Rules, regulations, guidelines. Irrespective of your industry- whether you make a living from award-winning public relations like us, or sell shares to investors in The City- we all have to work within the legal framework set out by whatever regulating body looks after our particular field.
But what about when those defining directives aren’t made abundantly clear to everyone involved?
Such a situation has unfolded this month, and come to a head this week with a statement from the Advertising Standards Agency (ASA), delivered in the form of a concrete warning to people producing video content on YouTube. Needless to say, we’ve been here before.

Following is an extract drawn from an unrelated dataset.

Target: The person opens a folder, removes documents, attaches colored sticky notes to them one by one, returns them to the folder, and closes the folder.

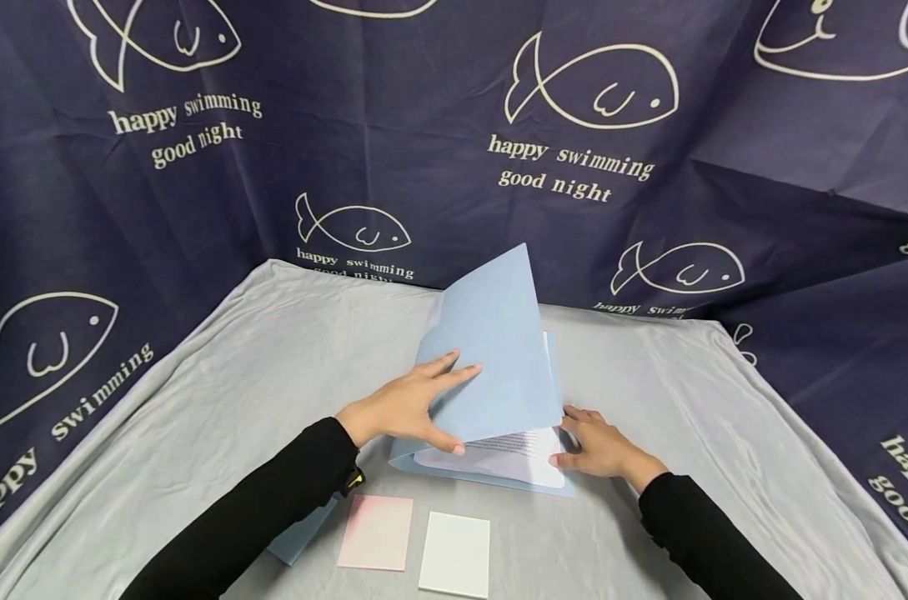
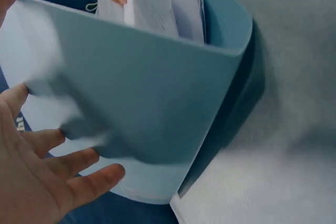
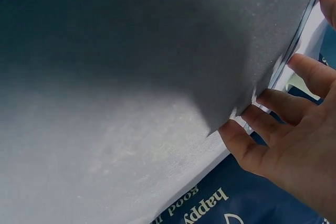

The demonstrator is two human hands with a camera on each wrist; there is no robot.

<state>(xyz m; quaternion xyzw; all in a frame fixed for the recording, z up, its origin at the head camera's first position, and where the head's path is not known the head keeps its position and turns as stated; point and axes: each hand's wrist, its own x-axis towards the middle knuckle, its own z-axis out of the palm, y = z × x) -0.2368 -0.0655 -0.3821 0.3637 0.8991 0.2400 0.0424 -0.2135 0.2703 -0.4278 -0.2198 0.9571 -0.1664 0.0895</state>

Not so long ago, something of a debacle emerged between content creators and music licensees as a result of people making- and getting rich from- online clips, soundtracked by songs that, unbeknown to most of them, they had no legal right to use. The outcome was a few hefty fines and a slap on the wrist, which is understandable when you consider how little the majority of recording artists actually earn from their work these days, and how much some YouTube stars are bringing in from selling ads on their channels, which have become popular due to the quality of overall production (including soundtrack).
It’s proof that whenever you have a platform like YouTube, which is dominated by user-created content, there will always be problems in terms of legalities until someone (or some body) steps in. And this has once again rung true in the case of vloggers (video bloggers, if you’re not up with the lingo just yet), who have been given a ticking off by the ASA for failing to make it clear some of their clips were actually sponsored by the companies whose products appeared therein.
Put simply, then, in June a group of UK vloggers was asked to say nice things about delicious Oreo cookies, on camera, and share to their online followers. This happened, and the producers were financially rewarded for their efforts. The issue is the clips themselves were not marked as advertisements, promotional pieces or sponsored content. Something the ASA vehemently frowns on because it’s misleading the public, with the potential impact being the same as product placement on TV. In short, they had engaged in what you might call covert vlogger advertising.
It’s not necessarily a case of cash-hungry types looking to get a bit more money whilst still appearing editorially neutral, mind. In many instances, the so-called stars of YouTube simply haven’t had the right training and don’t have the necessary legal understanding to see what they are doing is wrong. One such character, Chyaz, a beauty and fashion vlogger based here in our home city of Manchester, explained that the laws ‘had not been made obvious’, and that having guidelines was good as it meant they could guarantee what they were doing was ‘actually right’.
Of course it’s very easy to wag a finger and right this off as simply a problem that stems from that lack of professional training. Yet it also calls into question the increasingly blurred boundaries between content creators, owners and editors; and the firms that so desperately want their products and services to be featured in that content. To use the instance of music, again, we all know the interviews with pop stars that appear in the papers and online come from agreements with PRs- they have a tour or record to promote, the publication has pages to fill. The entire reason for the article’s existence is to sell both the title and the product/celebrity, however this isn’t made clear and nor does it have to be.
This becomes even more complex, though, when you look at the interdisciplinary nature of the media in 2014. The rise of the freelancer might be fascinating, but it also poses a few problems when the various pies they have various fingers in are considered. For example, a publicist, agent or manager may also write for one or two publications, and as such it’s not hard to imagine they won’t, at some point, cover the artists they are also looking to promote for their other source of income.
As a general rule of thumb, then, obviously it’s vital for brands to maintain as much transparency as possible when looking to sponsor content, and to ensure the person they are sponsoring tows the party line. That could be by labelling the video as an advertising feature (like you would in print), by using a corporate logo on the thumbnail or in the corner of the clip, or pretty much any other way you can think of that would ensure viewers can’t possibly miss the fact that what they are watching has been paid for. But this doesn’t really answer the wider question; where exactly do we draw the line between content, advertising and promotion?